_ABOUT THIS TASK_.
Identify all lines of the data containing the string "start" and copy them.

_DATA BELOW_.
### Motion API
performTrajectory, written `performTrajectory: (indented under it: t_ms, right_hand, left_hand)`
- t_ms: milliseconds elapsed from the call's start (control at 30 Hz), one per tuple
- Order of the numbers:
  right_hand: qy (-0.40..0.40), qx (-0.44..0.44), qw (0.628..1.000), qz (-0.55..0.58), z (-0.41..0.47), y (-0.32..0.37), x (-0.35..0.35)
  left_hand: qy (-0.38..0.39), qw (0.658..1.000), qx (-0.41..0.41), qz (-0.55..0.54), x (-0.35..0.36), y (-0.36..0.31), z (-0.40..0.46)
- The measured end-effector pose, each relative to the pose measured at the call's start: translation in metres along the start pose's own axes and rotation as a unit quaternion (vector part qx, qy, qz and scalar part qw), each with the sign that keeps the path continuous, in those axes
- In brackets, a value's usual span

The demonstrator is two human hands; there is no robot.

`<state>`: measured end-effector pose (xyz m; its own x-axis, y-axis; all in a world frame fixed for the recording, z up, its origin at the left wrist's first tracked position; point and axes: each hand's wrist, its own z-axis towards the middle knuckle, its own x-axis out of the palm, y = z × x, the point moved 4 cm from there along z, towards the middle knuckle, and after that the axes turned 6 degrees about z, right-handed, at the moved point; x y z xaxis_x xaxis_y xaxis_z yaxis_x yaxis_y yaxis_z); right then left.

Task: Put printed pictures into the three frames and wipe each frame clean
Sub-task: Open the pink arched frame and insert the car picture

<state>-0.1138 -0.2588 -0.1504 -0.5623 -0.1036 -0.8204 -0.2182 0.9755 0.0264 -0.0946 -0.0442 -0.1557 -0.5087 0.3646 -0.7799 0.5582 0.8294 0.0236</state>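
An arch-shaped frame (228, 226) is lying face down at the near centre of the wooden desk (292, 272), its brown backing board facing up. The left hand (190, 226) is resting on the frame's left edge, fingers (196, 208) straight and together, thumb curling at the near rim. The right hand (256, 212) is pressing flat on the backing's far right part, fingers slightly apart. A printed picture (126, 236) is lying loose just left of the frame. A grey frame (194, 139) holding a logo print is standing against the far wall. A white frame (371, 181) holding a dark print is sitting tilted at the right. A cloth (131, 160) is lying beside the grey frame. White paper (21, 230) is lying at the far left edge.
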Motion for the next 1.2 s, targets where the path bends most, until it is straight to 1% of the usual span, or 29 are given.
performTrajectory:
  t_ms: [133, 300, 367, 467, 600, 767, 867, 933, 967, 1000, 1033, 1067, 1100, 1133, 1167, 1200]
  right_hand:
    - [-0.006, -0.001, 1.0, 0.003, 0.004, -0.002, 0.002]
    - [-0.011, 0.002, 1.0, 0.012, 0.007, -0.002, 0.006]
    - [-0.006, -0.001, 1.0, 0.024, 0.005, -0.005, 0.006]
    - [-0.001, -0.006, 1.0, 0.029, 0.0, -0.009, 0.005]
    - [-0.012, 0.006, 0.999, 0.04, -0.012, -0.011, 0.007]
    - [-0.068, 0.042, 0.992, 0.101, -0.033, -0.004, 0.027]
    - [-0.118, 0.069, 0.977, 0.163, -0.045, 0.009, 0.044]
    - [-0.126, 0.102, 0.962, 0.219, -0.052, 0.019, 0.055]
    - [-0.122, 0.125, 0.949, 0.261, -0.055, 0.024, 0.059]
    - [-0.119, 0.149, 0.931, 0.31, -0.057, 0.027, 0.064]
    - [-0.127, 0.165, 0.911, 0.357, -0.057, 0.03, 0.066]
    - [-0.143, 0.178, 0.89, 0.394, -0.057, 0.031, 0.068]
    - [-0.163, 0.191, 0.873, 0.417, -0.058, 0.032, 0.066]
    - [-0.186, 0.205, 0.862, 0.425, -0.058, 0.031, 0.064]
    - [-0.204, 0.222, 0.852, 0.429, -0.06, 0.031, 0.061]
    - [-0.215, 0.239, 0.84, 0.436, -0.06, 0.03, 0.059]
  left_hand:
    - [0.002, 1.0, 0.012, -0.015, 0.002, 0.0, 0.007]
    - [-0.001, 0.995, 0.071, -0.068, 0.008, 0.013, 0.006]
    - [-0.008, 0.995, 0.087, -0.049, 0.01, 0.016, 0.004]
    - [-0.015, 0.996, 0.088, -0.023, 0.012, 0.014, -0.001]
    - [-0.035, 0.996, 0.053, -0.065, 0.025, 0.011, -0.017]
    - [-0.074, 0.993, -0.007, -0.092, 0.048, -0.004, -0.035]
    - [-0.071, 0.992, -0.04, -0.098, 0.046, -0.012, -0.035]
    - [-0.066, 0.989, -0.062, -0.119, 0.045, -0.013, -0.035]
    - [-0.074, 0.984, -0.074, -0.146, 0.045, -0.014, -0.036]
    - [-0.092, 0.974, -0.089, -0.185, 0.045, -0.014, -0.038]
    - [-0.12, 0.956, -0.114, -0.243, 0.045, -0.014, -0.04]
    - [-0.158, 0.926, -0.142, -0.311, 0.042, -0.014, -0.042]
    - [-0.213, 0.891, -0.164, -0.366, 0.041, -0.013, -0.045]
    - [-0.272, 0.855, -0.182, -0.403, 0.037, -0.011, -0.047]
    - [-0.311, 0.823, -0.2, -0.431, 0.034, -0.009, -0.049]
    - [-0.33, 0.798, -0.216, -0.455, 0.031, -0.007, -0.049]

_COMPLETED EXERCISE_.
- t_ms: milliseconds elapsed from the call's start (control at 30 Hz), one per tuple
- The measured end-effector pose, each relative to the pose measured at the call's start: translation in metres along the start pose's own axes and rotation as a unit quaternion (vector part qx, qy, qz and scalar part qw), each with the sign that keeps the path continuous, in those axes

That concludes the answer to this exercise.